• [Required action]: Using the listing below, print exactly everything from the line with "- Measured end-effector" down to the line with "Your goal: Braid", both included, and nothing more.

• [Data excerpt]:
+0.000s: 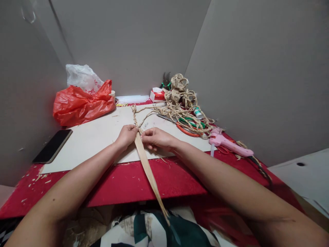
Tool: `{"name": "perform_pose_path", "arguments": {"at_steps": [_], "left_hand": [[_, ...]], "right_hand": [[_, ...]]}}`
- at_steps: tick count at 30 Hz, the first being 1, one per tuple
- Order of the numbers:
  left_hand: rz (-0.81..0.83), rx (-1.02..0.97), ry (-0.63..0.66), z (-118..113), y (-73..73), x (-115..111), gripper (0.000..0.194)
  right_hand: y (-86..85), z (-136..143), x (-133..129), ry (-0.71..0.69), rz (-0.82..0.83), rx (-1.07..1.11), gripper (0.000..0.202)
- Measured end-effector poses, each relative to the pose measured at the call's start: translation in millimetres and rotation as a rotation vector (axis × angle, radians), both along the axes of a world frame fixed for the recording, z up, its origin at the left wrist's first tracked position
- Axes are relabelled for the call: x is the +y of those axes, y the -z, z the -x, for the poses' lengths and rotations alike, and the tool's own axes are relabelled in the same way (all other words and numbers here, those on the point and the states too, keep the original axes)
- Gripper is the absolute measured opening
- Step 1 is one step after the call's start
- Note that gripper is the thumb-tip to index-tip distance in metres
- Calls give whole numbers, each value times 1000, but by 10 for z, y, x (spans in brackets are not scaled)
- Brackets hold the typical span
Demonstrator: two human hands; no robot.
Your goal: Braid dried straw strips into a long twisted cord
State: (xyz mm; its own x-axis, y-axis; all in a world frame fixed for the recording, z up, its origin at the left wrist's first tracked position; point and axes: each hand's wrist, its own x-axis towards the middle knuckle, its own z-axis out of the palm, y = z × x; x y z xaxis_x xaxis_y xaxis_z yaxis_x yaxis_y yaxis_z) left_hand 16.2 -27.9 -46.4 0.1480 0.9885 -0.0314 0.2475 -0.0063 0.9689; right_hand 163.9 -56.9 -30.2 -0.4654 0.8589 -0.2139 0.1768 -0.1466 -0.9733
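My left hand (127,135) is closed in a pinch on the lower end of a braided straw cord (135,117), just over the white board. From under these fingers a wide, flat strip of pale dried leaf (145,164) runs down across the table edge to my lap. On the strip's right side, my right hand (157,139) is closed, thumb and forefinger pinched at its edge; the fingertips partly hide what they grip. Beyond my hands the cord bends right and joins a tangled heap of the same braid (177,99).
A white board (89,145) covers part of the red tabletop (177,178). Left are a phone (52,146) and a red plastic bag (82,106). Orange-handled scissors (189,131) lie under the cord, near a pink glue gun (228,143). Clear glue sticks (132,99) and a tissue pack (157,95) sit behind.
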Motion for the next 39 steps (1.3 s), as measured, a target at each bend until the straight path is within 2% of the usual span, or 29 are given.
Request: {"name": "perform_pose_path", "arguments": {"at_steps": [3,6,9,12,15,18,21,24,28,30,32,35,37,39], "left_hand": [[-26,15,-3,0,5,-6,21],[-40,12,-8,0,14,-6,22],[-18,-31,1,2,15,-1,18],[26,-72,-9,5,-1,2,17],[57,-79,-29,2,-18,-3,18],[-10,-93,-66,-13,-5,-5,17],[-105,-65,-81,-26,37,6,18],[-192,-16,-82,-27,66,15,19],[-220,34,-92,-23,50,-2,21],[-225,57,-93,-23,38,-11,23],[-246,80,-94,-24,34,-11,23],[-285,101,-86,-21,41,1,23],[-288,100,-80,-18,43,6,23],[-275,90,-83,-16,39,6,24]], "right_hand": [[38,15,1,-44,141,88,11],[41,68,-12,-11,244,175,12],[-3,70,-13,54,213,204,13],[-64,0,-7,102,3,66,14],[-76,-43,-16,170,-314,-216,19],[-11,16,-43,205,-564,-448,20],[62,128,-75,209,-672,-490,19],[62,197,-104,197,-580,-339,15],[-10,173,-126,124,-206,-104,9],[-24,142,-122,94,-117,-82,9],[-14,118,-108,113,-190,-132,7],[13,98,-86,155,-395,-217,6],[17,95,-83,136,-404,-216,9],[9,103,-91,120,-329,-183,11]]}}
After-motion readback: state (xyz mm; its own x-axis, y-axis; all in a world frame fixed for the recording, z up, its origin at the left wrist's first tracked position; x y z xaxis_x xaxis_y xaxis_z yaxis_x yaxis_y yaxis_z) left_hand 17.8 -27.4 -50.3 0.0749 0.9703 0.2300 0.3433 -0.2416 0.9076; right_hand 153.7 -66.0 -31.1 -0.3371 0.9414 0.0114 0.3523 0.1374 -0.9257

• [Answer to this problem]:
- Measured end-effector poses, each relative to the pose measured at the call's start: translation in millimetres and rotation as a rotation vector (axis × angle, radians), both along the axes of a world frame fixed for the recording, z up, its origin at the left wrist's first tracked position
- Axes are relabelled for the call: x is the +y of those axes, y the -z, z the -x, for the poses' lengths and rotations alike, and the tool's own axes are relabelled in the same way (all other words and numbers here, those on the point and the states too, keep the original axes)
- Gripper is the absolute measured opening
- Step 1 is one step after the call's start
- Note that gripper is the thumb-tip to index-tip distance in metres
- Calls give whole numbers, each value times 1000, but by 10 for z, y, x (spans in brackets are not scaled)
- Brackets hold the typical span
Demonstrator: two human hands; no robot.
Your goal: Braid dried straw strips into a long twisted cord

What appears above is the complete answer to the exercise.